== DATASET EXTRACT ==
----

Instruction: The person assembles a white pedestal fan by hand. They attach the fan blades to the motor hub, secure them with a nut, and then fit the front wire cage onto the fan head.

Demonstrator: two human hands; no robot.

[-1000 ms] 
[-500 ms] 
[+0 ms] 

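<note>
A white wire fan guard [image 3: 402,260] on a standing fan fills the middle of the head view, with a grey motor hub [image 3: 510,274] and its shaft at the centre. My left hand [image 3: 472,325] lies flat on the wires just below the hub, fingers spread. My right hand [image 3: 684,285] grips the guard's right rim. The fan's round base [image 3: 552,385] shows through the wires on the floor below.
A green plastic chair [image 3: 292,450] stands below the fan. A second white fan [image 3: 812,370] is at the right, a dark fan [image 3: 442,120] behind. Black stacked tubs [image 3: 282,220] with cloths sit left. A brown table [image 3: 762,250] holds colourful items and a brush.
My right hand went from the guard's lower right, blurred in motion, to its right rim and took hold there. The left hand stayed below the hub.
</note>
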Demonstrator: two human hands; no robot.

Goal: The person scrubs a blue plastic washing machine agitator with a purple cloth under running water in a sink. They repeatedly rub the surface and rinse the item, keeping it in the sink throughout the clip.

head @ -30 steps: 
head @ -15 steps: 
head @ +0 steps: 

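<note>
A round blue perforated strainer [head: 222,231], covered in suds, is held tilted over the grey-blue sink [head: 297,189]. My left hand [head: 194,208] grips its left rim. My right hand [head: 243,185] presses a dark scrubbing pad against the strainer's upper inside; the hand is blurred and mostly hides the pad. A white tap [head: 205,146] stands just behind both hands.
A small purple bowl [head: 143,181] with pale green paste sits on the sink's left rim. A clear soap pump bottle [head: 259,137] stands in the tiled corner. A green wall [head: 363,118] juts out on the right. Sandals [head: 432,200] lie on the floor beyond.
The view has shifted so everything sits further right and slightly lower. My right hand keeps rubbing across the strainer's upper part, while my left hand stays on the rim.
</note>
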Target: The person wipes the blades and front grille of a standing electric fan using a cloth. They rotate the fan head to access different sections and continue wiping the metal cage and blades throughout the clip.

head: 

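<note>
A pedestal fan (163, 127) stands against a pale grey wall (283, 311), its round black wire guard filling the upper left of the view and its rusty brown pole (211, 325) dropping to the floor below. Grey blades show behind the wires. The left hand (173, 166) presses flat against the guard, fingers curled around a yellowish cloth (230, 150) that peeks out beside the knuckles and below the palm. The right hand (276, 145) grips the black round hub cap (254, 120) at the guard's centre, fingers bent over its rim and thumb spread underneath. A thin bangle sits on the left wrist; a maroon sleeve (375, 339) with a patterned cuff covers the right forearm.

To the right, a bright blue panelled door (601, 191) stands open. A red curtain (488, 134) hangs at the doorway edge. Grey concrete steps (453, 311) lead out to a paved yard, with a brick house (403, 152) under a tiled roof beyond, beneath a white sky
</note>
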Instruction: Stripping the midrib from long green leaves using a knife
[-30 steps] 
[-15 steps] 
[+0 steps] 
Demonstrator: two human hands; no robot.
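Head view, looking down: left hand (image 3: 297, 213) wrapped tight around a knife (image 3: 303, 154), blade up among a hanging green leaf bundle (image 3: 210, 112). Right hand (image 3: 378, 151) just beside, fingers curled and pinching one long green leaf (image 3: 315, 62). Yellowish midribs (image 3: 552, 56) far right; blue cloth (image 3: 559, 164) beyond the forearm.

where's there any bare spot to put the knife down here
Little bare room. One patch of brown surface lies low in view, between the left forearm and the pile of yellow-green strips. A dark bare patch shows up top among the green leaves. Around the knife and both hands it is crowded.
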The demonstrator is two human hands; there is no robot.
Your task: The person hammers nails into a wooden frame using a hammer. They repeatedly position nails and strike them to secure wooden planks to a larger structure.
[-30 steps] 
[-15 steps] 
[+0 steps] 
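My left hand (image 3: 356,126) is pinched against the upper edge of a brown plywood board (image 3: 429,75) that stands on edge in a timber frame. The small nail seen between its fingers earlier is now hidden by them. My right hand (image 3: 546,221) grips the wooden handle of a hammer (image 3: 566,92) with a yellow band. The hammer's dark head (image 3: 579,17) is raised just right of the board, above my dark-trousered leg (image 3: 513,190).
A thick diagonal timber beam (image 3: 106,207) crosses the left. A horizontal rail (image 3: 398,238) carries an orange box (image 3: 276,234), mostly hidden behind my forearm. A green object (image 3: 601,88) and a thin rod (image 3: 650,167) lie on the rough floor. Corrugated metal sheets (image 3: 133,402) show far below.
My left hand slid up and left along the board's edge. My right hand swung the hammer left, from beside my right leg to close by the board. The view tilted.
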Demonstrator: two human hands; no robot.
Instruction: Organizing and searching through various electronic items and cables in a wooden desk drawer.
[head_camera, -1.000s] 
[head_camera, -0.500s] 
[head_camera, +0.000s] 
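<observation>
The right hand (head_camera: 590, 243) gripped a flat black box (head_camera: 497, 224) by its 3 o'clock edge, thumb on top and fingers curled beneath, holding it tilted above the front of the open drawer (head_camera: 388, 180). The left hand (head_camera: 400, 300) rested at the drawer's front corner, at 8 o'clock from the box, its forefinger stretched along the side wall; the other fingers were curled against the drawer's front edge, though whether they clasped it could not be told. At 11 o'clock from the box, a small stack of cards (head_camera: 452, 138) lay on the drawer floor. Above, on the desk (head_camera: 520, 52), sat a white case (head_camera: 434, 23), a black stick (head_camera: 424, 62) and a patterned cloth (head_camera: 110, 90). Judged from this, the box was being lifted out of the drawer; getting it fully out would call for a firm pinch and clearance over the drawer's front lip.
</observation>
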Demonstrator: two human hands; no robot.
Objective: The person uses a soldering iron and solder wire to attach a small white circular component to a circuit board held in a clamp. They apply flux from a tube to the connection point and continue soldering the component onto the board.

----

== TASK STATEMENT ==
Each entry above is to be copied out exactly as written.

== RESPONSE ==
Instruction: The person assembles a white pedestal fan by hand. They attach the fan blades to the motor hub, secure them with a nut, and then fit the front wire cage onto the fan head.

Demonstrator: two human hands; no robot.

[-1000 ms] 
[-500 ms] 
[+0 ms] 

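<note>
A white wire fan guard [image 3: 402,260] on a standing fan fills the middle of the head view, with a grey motor hub [image 3: 510,274] and its shaft at the centre. My left hand [image 3: 472,325] lies flat on the wires just below the hub, fingers spread. My right hand [image 3: 684,285] grips the guard's right rim. The fan's round base [image 3: 552,385] shows through the wires on the floor below.
A green plastic chair [image 3: 292,450] stands below the fan. A second white fan [image 3: 812,370] is at the right, a dark fan [image 3: 442,120] behind. Black stacked tubs [image 3: 282,220] with cloths sit left. A brown table [image 3: 762,250] holds colourful items and a brush.
My right hand went from the guard's lower right, blurred in motion, to its right rim and took hold there. The left hand stayed below the hub.
</note>
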Demonstrator: two human hands; no robot.

Goal: The person scrubs a blue plastic washing machine agitator with a purple cloth under running water in a sink. They repeatedly rub the surface and rinse the item, keeping it in the sink throughout the clip.

head @ -30 steps: 
head @ -15 steps: 
head @ +0 steps: 

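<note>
A round blue perforated strainer [head: 222,231], covered in suds, is held tilted over the grey-blue sink [head: 297,189]. My left hand [head: 194,208] grips its left rim. My right hand [head: 243,185] presses a dark scrubbing pad against the strainer's upper inside; the hand is blurred and mostly hides the pad. A white tap [head: 205,146] stands just behind both hands.
A small purple bowl [head: 143,181] with pale green paste sits on the sink's left rim. A clear soap pump bottle [head: 259,137] stands in the tiled corner. A green wall [head: 363,118] juts out on the right. Sandals [head: 432,200] lie on the floor beyond.
The view has shifted so everything sits further right and slightly lower. My right hand keeps rubbing across the strainer's upper part, while my left hand stays on the rim.
</note>
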Target: The person wipes the blades and front grille of a standing electric fan using a cloth. They rotate the fan head to access different sections and continue wiping the metal cage and blades throughout the clip.

head: 

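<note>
A pedestal fan (163, 127) stands against a pale grey wall (283, 311), its round black wire guard filling the upper left of the view and its rusty brown pole (211, 325) dropping to the floor below. Grey blades show behind the wires. The left hand (173, 166) presses flat against the guard, fingers curled around a yellowish cloth (230, 150) that peeks out beside the knuckles and below the palm. The right hand (276, 145) grips the black round hub cap (254, 120) at the guard's centre, fingers bent over its rim and thumb spread underneath. A thin bangle sits on the left wrist; a maroon sleeve (375, 339) with a patterned cuff covers the right forearm.

To the right, a bright blue panelled door (601, 191) stands open. A red curtain (488, 134) hangs at the doorway edge. Grey concrete steps (453, 311) lead out to a paved yard, with a brick house (403, 152) under a tiled roof beyond, beneath a white sky
</note>
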Instruction: Stripping the midrib from long green leaves using a knife
[-30 steps] 
[-15 steps] 
[+0 steps] 
Demonstrator: two human hands; no robot.
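Head view, looking down: left hand (image 3: 297, 213) wrapped tight around a knife (image 3: 303, 154), blade up among a hanging green leaf bundle (image 3: 210, 112). Right hand (image 3: 378, 151) just beside, fingers curled and pinching one long green leaf (image 3: 315, 62). Yellowish midribs (image 3: 552, 56) far right; blue cloth (image 3: 559, 164) beyond the forearm.

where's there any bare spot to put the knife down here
Little bare room. One patch of brown surface lies low in view, between the left forearm and the pile of yellow-green strips. A dark bare patch shows up top among the green leaves. Around the knife and both hands it is crowded.
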The demonstrator is two human hands; there is no robot.
Your task: The person hammers nails into a wooden frame using a hammer. They repeatedly position nails and strike them to secure wooden planks to a larger structure.
[-30 steps] 
[-15 steps] 
[+0 steps] 
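My left hand (image 3: 356,126) is pinched against the upper edge of a brown plywood board (image 3: 429,75) that stands on edge in a timber frame. The small nail seen between its fingers earlier is now hidden by them. My right hand (image 3: 546,221) grips the wooden handle of a hammer (image 3: 566,92) with a yellow band. The hammer's dark head (image 3: 579,17) is raised just right of the board, above my dark-trousered leg (image 3: 513,190).
A thick diagonal timber beam (image 3: 106,207) crosses the left. A horizontal rail (image 3: 398,238) carries an orange box (image 3: 276,234), mostly hidden behind my forearm. A green object (image 3: 601,88) and a thin rod (image 3: 650,167) lie on the rough floor. Corrugated metal sheets (image 3: 133,402) show far below.
My left hand slid up and left along the board's edge. My right hand swung the hammer left, from beside my right leg to close by the board. The view tilted.
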Demonstrator: two human hands; no robot.
Instruction: Organizing and searching through various electronic items and cables in a wooden desk drawer.
[head_camera, -1.000s] 
[head_camera, -0.500s] 
[head_camera, +0.000s] 
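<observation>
The right hand (head_camera: 590, 243) gripped a flat black box (head_camera: 497, 224) by its 3 o'clock edge, thumb on top and fingers curled beneath, holding it tilted above the front of the open drawer (head_camera: 388, 180). The left hand (head_camera: 400, 300) rested at the drawer's front corner, at 8 o'clock from the box, its forefinger stretched along the side wall; the other fingers were curled against the drawer's front edge, though whether they clasped it could not be told. At 11 o'clock from the box, a small stack of cards (head_camera: 452, 138) lay on the drawer floor. Above, on the desk (head_camera: 520, 52), sat a white case (head_camera: 434, 23), a black stick (head_camera: 424, 62) and a patterned cloth (head_camera: 110, 90). Judged from this, the box was being lifted out of the drawer; getting it fully out would call for a firm pinch and clearance over the drawer's front lip.
</observation>
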Demonstrator: two human hands; no robot.
Objective: The person uses a soldering iron and solder wire to attach a small white circular component to a circuit board held in a clamp. They apply flux from a tube to the connection point and continue soldering the component onto the board.

The exercise is now complete.